### What needs to be done
Give back the entire listing exactly as it was provided.

### Source material

^^^^^^^^^^^^^^^^

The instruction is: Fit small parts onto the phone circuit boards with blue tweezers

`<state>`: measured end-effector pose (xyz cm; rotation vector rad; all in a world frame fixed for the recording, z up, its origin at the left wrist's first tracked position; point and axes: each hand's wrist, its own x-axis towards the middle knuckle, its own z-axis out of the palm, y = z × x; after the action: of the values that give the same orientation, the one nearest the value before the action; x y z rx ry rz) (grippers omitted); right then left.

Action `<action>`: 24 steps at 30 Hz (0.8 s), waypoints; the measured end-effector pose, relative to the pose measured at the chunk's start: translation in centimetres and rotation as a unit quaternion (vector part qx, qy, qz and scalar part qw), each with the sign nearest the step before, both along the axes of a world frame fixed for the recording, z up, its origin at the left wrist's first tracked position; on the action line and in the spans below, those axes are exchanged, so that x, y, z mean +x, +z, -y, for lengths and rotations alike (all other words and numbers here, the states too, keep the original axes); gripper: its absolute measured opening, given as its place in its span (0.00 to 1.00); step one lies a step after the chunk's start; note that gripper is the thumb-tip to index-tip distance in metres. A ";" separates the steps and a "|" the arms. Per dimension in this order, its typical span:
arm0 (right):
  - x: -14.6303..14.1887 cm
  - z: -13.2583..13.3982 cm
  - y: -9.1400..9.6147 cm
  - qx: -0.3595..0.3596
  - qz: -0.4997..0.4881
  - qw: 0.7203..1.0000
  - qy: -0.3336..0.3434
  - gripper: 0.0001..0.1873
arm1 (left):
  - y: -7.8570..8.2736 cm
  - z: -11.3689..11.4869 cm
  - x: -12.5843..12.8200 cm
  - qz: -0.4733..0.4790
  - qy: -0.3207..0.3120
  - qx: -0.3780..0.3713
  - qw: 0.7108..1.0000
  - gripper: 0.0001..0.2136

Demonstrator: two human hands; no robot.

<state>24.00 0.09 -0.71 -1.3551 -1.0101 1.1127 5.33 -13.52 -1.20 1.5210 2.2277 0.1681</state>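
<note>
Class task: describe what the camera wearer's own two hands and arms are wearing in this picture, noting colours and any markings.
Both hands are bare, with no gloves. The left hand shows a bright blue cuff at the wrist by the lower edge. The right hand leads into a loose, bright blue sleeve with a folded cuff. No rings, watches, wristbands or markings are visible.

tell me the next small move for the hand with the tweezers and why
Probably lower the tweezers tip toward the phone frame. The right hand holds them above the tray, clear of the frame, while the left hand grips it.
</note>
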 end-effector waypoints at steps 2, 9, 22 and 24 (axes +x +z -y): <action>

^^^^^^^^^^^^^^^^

### Output
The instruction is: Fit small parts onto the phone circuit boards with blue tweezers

`<state>`: measured end-effector pose (xyz cm; rotation vector rad; all in a world frame fixed for the recording, z up, its origin at the left wrist's first tracked position; point and axes: each hand's wrist, its own x-axis towards the middle knuckle, its own z-axis out of the palm, y = z × x; after the action: of the values that give the same orientation, the one nearest the value before the action; x y z rx ry rz) (grippers omitted); right then left.

Action `<action>`: 24 steps at 30 Hz (0.8 s), waypoints; the measured end-effector pose, relative to the pose measured at the chunk's start: translation in centimetres and rotation as a unit quaternion (vector part qx, qy, qz and scalar part qw), each with the sign nearest the step before, both along the axes of a world frame fixed for the recording, z up, its origin at the left wrist's first tracked position; on the action line and in the spans below, those axes are exchanged, so that x, y, z mean +x, +z, -y, for lengths and rotations alike (all other words and numbers here, the states too, keep the original axes); gripper: its absolute measured opening, given as its place in its span (0.00 to 1.00); step one lies a step after the chunk's start; note that gripper is the thumb-tip to index-tip distance in metres. A ";" separates the steps and a "|" the arms. Per dimension in this order, its typical span:
arm0 (right):
  - x: -14.6303..14.1887 cm
  - z: -13.2583..13.3982 cm
  - y: -9.1400..9.6147 cm
  - qx: -0.3595..0.3596
  - qz: -0.4997..0.4881
  - qw: 0.7203..1.0000
  - qy: -0.3336..0.3434
  - gripper: 0.0001..0.1873
arm1 (left):
  - y: -7.8570..8.2736 cm
  - z: -11.3689..11.4869 cm
  - x: -12.5843..12.8200 cm
  - qz: -0.4733..0.4790
  - qy: -0.3207..0.3120
  - qx: -0.3780..0.3713
  - qw: 0.7108..1.0000
  - gripper: 0.0001..0.2136

Demonstrator: two human hands; no robot.

<state>24.00 0.09 -0.71 -1.3551 -1.0101 1.1127 5.33 -13.52 -1.20 1.5210 2.2277 0.1681</state>
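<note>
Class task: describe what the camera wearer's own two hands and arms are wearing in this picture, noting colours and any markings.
Both hands are bare, with no gloves. The left hand shows a bright blue cuff at the wrist by the lower edge. The right hand leads into a loose, bright blue sleeve with a folded cuff. No rings, watches, wristbands or markings are visible.

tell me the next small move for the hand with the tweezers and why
Probably lower the tweezers tip toward the phone frame. The right hand holds them above the tray, clear of the frame, while the left hand grips it.
</note>
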 end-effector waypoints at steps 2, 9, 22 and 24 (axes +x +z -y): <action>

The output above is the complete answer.